O estabelecimento de Comissões da Verdade não apenas ajudaria a Alemanha a enfrentar o capítulo mais negro de sua história, como também permitiria à Espanha superar o ponto morto criado pela Lei de Anistia de 1977 na hora de fazer face ao seu passado turbulento. Como sentenciou o Supremo Tribunal espanhol no mês passado, a tentativa do juiz Baltasar Garzón de eludir essa lei invocando o direito internacional era ilegal [salvo engano de interpretação, vejo aqui duas semelhanças com a situação brasileira: - a) a Lei da Anistia espanhola tem a mesma bizarrice da nossa, com a instituição da figura esdrúxula do criminoso legalmente impune; - b) infelizmente, parece ser juridicamente falho o ultimato da Corte Interamericana de Direitos Humanos da OEA para que o Brasil altere sua Lei de Anistia e permita a punição dos culpados].

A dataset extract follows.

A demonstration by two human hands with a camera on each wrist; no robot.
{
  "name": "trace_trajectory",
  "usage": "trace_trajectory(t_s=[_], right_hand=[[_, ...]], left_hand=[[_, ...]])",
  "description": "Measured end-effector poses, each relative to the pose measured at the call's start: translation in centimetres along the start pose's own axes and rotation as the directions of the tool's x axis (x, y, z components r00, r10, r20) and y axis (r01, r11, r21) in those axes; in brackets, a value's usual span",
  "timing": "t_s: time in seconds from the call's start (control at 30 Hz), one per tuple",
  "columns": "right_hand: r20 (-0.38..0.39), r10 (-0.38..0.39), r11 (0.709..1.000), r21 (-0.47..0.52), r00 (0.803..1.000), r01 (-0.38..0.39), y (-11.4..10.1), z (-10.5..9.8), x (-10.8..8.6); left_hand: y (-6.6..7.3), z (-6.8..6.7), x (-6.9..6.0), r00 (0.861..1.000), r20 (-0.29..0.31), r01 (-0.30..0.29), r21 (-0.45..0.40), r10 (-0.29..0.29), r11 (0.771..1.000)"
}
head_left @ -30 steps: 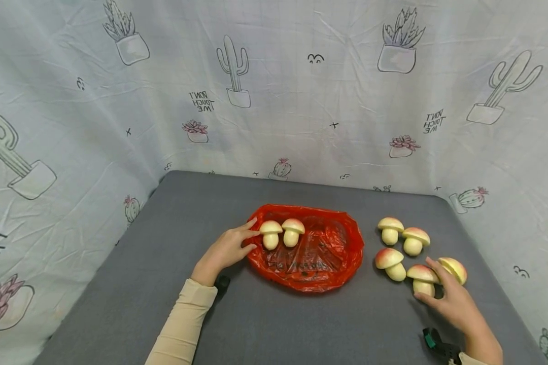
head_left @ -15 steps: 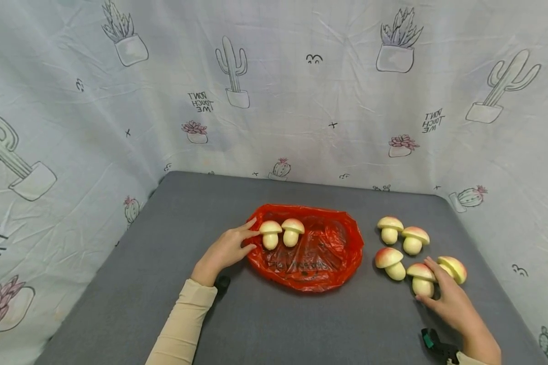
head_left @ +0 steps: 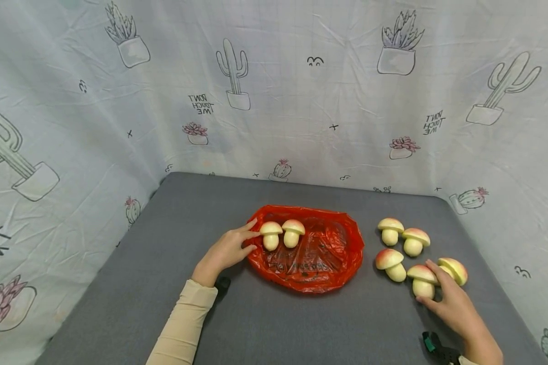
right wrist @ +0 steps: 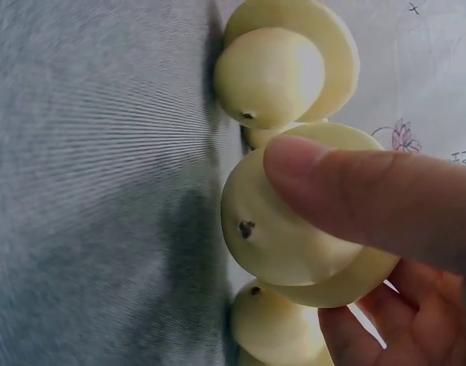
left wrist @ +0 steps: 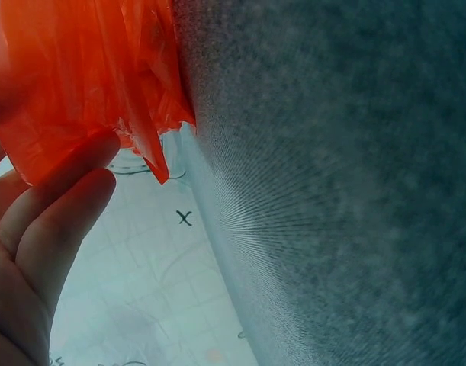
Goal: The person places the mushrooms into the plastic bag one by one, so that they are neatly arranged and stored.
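Note:
My right hand (head_left: 454, 304) grips a toy mushroom (head_left: 422, 284) with a cream stem and red-tinged cap. Close up in the right wrist view, the thumb presses the mushroom's (right wrist: 286, 229) stem side while other fingers lie beyond the cap. A red plastic bag (head_left: 301, 289), its mouth spread wide, lies mid-table. Two mushrooms (head_left: 293, 234) rest side by side in its left part. The left hand (head_left: 226, 252) holds the bag's left edge, fingers spread. In the left wrist view, fingertips meet the red plastic (left wrist: 88, 84), and the thumb is mostly hidden.
Several other mushrooms stand near the right hand: one leaning (head_left: 391, 263), two behind (head_left: 390, 230), and one (head_left: 454, 271) partly covered by the fingers. The grey table (head_left: 310, 324) ends at a pale curtain (head_left: 274, 91) printed with cacti.
My right fingers have closed slightly around the mushroom, which has barely shifted. The left hand and the bag hold their places.

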State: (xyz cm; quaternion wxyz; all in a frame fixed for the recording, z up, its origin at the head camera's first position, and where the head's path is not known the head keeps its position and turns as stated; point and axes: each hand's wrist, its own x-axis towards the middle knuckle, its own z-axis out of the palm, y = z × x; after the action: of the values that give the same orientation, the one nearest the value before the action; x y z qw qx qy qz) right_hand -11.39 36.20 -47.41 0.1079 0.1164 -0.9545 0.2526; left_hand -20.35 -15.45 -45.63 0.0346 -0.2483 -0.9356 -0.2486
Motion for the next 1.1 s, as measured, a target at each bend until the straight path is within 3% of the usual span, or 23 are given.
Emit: trace_trajectory(t_s=[0.37, 0.53, 0.8, 1.1], right_hand=[[0.036, 0.081, 0.995, 0.048, 0.996, -0.082, -2.1, -1.7, 0.2], [0.0, 0.088, 0.994, 0.066, 0.996, -0.087, -3.4, -2.3, 0.5], [-0.067, 0.028, 0.989, 0.145, 0.997, -0.018, -5.4, -2.0, 1.5], [-0.024, -0.04, 0.952, 0.304, 0.999, 0.046, -7.3, 0.1, 3.4]], left_hand=[[0.0, -0.1, -0.1, 1.0, -0.003, -0.007, 0.002, 0.007, 1.0], [0.1, -0.1, 0.0, 1.0, 0.001, 0.001, -0.003, -0.001, 1.0], [0.2, -0.1, -0.1, 1.0, 0.004, 0.024, -0.019, -0.024, 1.0], [0.2, -0.1, -0.1, 1.0, -0.004, 0.013, -0.003, -0.013, 1.0]])
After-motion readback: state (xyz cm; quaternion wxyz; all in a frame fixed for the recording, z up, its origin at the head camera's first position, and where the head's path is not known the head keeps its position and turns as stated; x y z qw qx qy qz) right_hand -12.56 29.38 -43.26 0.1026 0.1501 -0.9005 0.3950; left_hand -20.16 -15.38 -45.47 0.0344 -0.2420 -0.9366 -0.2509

Apesar de reconhecer que a busca da verdade é necessária e legítima, estabeleceu [o tribunal espanhol] que há que recorrer a instituições estatais distintas das judiciais. Assim, as Comissões da Verdade se adequariam bem ao propósito da sentença lavrada pelo Supremo Tribunal. Isso tornaria possível que a Espanha investigasse as execuções em massa e os milhares de desaparecimentos ocorridos durante a Guerra Civil e os anos do franquismo, sem violar a Lei de Anistia [é simplesmente surreal o conceito aplicado a essas leis de anistia: elas são invioláveis, embora se originem de uma violação extrema, o do direito à vida!!]. Há também uma esperança real de que, se estabelecidas [as Comissões] com cuidado e respeito mútuos, as diferentes partes que se enfrentaram nos conflitos passados da Espanha participariam dessas Comissões da Verdade [o autor parte da estranha premissa de mais de uma Comissão da Verdade na Espanha, talvez devido à características jurídicas peculiares das províncias espanholas, como no caso da Catalunha, por exemplo]. Desse modo, escapariam do triste destino da Associação para a Recuperação da Memória Histórica e da Lei da Memória Histórica de que lhes sejam atribuídas intenções partidárias. Seria, portanto, um verdadeiro passo adiante na capacidade da Espanha de encarar seu próprio passado.
Bem que poderia ser essa a melhor esperança dos familiares das vítimas da guerra civil espanhola e do período subsequente, para que finalmente soubessem o que ocorreu exatamente com seus entes queridos e lhes fosse possível recuperar seus corpos.